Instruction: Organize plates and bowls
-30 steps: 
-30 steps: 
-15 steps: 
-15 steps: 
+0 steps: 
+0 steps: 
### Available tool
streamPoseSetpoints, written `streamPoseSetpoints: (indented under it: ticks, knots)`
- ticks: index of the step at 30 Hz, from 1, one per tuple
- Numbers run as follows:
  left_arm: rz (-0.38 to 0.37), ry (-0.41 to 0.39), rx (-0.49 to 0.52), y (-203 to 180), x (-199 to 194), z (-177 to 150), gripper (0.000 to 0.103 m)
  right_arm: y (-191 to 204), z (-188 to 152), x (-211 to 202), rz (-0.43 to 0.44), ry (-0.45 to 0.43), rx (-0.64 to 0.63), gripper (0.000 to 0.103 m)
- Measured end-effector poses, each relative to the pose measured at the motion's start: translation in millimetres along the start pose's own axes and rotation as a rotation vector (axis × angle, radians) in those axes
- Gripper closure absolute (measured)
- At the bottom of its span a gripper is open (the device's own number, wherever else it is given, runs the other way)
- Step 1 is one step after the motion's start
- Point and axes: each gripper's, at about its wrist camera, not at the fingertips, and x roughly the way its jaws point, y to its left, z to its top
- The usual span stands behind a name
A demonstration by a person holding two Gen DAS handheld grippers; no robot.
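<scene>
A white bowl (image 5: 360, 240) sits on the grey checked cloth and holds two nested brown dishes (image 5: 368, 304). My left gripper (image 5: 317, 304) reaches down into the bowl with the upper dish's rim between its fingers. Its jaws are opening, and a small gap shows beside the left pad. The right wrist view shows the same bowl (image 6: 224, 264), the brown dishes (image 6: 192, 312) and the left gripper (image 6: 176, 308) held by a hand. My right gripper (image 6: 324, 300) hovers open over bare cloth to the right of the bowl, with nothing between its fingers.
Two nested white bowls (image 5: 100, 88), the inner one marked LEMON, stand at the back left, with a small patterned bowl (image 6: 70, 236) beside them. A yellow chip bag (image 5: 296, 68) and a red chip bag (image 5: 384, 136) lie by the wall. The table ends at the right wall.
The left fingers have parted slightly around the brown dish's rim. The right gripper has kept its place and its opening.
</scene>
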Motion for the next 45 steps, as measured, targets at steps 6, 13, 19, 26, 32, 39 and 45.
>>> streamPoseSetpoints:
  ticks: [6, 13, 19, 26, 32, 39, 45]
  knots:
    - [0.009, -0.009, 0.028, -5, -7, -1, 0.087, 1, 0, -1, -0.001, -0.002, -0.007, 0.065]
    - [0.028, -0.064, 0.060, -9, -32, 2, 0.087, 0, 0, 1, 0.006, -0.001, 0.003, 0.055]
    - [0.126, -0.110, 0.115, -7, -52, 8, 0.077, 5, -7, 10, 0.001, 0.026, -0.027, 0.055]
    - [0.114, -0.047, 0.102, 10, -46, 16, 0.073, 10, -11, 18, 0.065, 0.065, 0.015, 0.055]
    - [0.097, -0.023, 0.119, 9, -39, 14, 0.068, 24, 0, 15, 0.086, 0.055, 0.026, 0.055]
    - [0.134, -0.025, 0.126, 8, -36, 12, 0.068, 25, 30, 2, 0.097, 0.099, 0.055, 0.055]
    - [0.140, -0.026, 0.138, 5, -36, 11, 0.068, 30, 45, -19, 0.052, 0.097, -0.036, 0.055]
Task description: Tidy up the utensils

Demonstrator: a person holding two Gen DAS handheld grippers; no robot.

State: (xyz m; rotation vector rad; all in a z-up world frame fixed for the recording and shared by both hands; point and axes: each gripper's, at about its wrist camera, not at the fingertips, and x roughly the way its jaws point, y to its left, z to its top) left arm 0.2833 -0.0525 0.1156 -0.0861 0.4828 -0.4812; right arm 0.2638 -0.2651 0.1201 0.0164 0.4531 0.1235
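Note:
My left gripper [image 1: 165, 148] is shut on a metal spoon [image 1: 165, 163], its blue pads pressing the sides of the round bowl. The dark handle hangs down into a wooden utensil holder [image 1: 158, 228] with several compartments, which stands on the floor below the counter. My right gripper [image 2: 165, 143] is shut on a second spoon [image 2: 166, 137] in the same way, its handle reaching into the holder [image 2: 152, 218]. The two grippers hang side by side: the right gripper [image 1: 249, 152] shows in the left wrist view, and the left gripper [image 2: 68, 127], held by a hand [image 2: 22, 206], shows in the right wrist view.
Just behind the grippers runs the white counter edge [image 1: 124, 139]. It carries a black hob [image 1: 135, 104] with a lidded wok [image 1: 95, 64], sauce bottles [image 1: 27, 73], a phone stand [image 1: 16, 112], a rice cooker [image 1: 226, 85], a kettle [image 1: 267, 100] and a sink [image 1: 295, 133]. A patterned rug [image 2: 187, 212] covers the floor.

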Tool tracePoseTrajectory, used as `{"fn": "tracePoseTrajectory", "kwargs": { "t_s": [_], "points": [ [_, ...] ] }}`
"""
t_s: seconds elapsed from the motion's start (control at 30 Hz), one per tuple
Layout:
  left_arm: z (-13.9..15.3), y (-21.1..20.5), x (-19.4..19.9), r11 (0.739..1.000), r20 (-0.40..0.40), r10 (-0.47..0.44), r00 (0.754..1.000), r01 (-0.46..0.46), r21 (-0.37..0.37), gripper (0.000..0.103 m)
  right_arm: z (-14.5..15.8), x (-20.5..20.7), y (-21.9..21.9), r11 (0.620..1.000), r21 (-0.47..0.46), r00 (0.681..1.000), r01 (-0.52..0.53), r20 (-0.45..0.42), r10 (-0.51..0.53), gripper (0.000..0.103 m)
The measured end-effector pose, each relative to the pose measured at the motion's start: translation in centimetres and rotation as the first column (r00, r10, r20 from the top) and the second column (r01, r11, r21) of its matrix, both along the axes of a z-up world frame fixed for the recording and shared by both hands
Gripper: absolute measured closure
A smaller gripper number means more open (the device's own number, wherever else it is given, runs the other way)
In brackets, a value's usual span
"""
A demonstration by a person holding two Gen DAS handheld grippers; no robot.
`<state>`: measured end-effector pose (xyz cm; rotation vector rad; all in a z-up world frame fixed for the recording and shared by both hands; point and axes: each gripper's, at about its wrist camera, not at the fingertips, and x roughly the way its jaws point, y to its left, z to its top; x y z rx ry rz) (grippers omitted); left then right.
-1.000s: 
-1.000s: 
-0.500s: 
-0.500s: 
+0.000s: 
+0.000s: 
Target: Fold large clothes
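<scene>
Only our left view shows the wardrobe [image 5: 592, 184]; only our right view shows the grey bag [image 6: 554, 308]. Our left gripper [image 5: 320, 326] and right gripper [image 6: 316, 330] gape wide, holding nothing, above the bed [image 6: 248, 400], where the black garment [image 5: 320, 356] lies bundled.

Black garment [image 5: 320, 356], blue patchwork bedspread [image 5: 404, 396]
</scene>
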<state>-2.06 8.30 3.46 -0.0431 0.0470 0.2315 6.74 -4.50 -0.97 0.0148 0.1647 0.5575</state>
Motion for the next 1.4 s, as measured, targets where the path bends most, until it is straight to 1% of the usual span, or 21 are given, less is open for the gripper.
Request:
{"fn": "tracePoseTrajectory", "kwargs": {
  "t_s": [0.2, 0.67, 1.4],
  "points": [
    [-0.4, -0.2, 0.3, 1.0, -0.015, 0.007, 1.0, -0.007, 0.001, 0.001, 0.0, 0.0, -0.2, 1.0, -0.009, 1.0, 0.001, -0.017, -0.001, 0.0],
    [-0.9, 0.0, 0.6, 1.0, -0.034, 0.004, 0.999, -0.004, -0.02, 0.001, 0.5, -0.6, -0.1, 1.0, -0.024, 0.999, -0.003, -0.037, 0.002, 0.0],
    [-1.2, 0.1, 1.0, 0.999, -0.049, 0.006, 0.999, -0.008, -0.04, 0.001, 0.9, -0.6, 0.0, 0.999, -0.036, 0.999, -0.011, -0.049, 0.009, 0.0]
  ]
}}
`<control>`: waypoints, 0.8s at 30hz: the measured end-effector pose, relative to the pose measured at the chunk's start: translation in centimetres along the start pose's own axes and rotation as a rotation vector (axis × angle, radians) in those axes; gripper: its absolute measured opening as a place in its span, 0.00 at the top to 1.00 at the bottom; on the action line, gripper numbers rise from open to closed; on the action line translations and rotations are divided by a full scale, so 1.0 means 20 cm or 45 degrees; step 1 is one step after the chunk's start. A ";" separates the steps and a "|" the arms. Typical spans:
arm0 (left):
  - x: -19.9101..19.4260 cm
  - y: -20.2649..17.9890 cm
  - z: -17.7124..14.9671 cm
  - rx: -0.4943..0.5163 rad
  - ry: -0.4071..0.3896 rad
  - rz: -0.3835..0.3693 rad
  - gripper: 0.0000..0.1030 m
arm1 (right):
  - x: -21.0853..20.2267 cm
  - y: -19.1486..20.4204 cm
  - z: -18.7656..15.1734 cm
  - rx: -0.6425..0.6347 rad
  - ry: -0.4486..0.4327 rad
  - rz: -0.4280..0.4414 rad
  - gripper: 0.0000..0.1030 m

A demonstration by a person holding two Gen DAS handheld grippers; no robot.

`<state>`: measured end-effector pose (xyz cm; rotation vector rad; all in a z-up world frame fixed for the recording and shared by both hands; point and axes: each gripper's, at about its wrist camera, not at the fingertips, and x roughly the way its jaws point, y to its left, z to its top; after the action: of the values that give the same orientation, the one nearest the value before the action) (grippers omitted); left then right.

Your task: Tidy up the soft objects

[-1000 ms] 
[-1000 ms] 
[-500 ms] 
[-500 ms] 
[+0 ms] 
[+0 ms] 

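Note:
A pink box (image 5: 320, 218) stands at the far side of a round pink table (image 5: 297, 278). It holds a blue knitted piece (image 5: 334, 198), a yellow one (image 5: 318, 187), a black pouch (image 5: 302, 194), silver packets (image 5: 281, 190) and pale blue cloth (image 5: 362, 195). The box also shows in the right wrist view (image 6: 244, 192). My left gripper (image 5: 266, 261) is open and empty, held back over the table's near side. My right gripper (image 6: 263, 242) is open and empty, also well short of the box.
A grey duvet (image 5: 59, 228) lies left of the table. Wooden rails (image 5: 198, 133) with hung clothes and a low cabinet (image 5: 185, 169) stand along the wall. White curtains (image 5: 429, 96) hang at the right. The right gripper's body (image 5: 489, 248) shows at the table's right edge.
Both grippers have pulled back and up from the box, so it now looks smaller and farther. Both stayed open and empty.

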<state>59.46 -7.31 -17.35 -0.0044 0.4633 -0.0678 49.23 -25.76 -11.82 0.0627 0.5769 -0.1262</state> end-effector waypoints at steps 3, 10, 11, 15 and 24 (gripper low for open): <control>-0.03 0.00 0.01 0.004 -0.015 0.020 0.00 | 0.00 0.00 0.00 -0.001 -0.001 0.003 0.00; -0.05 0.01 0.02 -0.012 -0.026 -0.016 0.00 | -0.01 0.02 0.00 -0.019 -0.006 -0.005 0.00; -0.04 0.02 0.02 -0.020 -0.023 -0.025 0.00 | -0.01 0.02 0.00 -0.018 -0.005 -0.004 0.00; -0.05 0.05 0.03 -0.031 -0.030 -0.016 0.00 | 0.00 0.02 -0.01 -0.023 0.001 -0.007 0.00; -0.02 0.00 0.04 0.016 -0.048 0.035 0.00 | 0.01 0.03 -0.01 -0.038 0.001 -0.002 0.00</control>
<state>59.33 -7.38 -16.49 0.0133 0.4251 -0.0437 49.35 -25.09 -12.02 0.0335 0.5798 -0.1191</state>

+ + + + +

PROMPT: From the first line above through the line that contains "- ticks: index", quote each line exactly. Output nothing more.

EXERCISE RESULT:
Instruction: Organize plates and bowls
-30 steps: 
-30 steps: 
-15 steps: 
-15 steps: 
+0 steps: 
+0 steps: 
### Available tool
streamPoseSetpoints, written `streamPoseSetpoints: (indented under it: ticks, knots)`
- ticks: index of the step at 30 Hz, from 1, one per tuple

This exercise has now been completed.